Ao abrir a porta para dona Sara, que com seu simpático sorriso o cumprimentava, sentia que ainda havia mais alguém além dele, dentro daquelas paredes. Mesmo assim, ela vinha para trabalhar, e não para conversar. Então apenas lhe perguntava como estava o tempo lá fora, para assim decidir como passar o dia.
Se tivesse sol, caminhava pela vizinhança, ou no parque da Aclimação, a dois quarteirões dali, e depois almoçaria no restaurante do Vitório, de quem era freguês antigo, aonde costumava ir nas noites de sábado, comer uma pizza, com sua falecida esposa. Agora, ia apenas no almoço do dia da faxina.
Se chovesse, comprava o jornal, na banca da esquina e levava um livro para, no hall do prédio, ficar até o aspirador de pó ser desligado e ele poder voltar para sua sala.
Dona Sara preparava as refeições para a semana toda, congelava as porções e deixava o jantar pronto. Para os almoços, trivial, e sopinhas variadas para os jantares que ele descongelava e tomava, acompanhadas de torradas e meia taça de vinho tinto, que era bom para o coração.
Ela saía às 16 horas, e o silêncio voltava a reinar no apartamento.
Naquela noite, se recordando das histórias de sua mãe lhe chamando a atenção para a lua e suas fases, e das notícias alarmistas que pessoas inconsequentes, só pelo prazer de serem tidos como “videntes”, “visionários” ou “iluminados”, Franc se lembrava daqueles que declararam ter a certeza de que o mundo iria se acabar com data marcada, causaram alguns desastres entre os que, acreditando no fim de tudo, fizeram dívidas imensas “que não seriam pagas...” embriagaram-se, e fizeram as maiores loucuras, certos de que as consequências nunca lhes seriam cobradas... Mas que no dia seguinte, ao encararem a realidade, alguns até acabaram suicidando.
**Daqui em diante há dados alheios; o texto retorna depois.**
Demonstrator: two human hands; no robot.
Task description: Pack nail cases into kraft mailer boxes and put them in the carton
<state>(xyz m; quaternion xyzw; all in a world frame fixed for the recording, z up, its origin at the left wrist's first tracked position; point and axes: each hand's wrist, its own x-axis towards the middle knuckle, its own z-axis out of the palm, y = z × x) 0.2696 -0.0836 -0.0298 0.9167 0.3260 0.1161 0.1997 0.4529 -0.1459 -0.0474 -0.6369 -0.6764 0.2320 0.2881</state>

Para esses o mundo acabou mesmo...
Perdido em seus pensamentos, Franc fez uma retrospectiva de sua vida, sua infância de filho de imigrantes e das fazendas onde seus pais moraram e trabalharam, e onde ele e seus quatro irmãos mais velhos se criaram.
A vinda para a Capital.
O primeiro emprego.
Seu casamento.
O sacrifício para dar estudo e vida decente para seus filhos.
A compra da casa na Aclimação.
Amigos que nunca mais encontrou.
A aposentadoria, e a mudança total de sua rotina diária.
A doença e a partida da esposa.
Os filhos, cada um indo cuidar de suas vidas.
A venda da casa.
O minúsculo apartamento.
O vazio.
Fora o tempo todo um homem prevenido. Sempre calculou muito bem cada passo a ser dado. Nunca ousou nada. Pensava, calculava, estudava, e media cada passo.
Sempre alerta para nunca ser “pego desprevenido”. Aprendeu a não acreditar em tudo o que vinham lhe dizer.
Queria estar dono de todas as situações. E conseguiu!
Mas teria conseguido mesmo?
A morte da esposa.
A distância dos filhos.
A solidão.
Foram situações contra as quais ele não pode lutar.
A Vida é imprevisível.
Ficar eternamente de prontidão é inútil.